» Activity: Whenever a line in this data holds the word "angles", report that line in full.

» Given data:
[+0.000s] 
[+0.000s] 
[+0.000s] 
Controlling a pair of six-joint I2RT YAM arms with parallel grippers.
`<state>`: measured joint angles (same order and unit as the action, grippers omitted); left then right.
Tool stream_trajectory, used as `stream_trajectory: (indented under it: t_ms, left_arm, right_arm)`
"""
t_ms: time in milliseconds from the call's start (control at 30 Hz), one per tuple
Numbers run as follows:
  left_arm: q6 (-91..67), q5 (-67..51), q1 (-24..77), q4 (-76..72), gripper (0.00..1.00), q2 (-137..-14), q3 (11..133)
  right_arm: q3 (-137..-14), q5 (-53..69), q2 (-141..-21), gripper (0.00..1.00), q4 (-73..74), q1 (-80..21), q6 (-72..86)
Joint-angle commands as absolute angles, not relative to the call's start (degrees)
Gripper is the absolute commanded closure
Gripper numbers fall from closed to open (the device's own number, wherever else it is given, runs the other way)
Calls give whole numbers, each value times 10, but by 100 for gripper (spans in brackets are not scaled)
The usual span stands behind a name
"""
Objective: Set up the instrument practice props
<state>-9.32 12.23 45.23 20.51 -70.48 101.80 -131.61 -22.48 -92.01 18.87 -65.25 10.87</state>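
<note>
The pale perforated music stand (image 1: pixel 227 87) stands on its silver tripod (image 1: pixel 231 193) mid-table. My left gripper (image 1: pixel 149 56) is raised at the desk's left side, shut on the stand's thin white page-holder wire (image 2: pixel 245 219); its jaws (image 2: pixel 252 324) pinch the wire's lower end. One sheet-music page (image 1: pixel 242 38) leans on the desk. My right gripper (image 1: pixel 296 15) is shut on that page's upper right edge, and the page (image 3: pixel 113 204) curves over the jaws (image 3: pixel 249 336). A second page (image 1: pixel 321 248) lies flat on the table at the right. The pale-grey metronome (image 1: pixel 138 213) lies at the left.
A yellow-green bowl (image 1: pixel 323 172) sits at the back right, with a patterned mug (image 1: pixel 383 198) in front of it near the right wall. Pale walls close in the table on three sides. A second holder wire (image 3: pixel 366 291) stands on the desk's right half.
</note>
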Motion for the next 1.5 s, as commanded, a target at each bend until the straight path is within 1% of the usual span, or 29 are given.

» Your response:
`<state>`: measured joint angles (same order and unit as the action, grippers omitted); left then right.
Joint-angle commands as absolute angles, not relative to the call's start (degrees)

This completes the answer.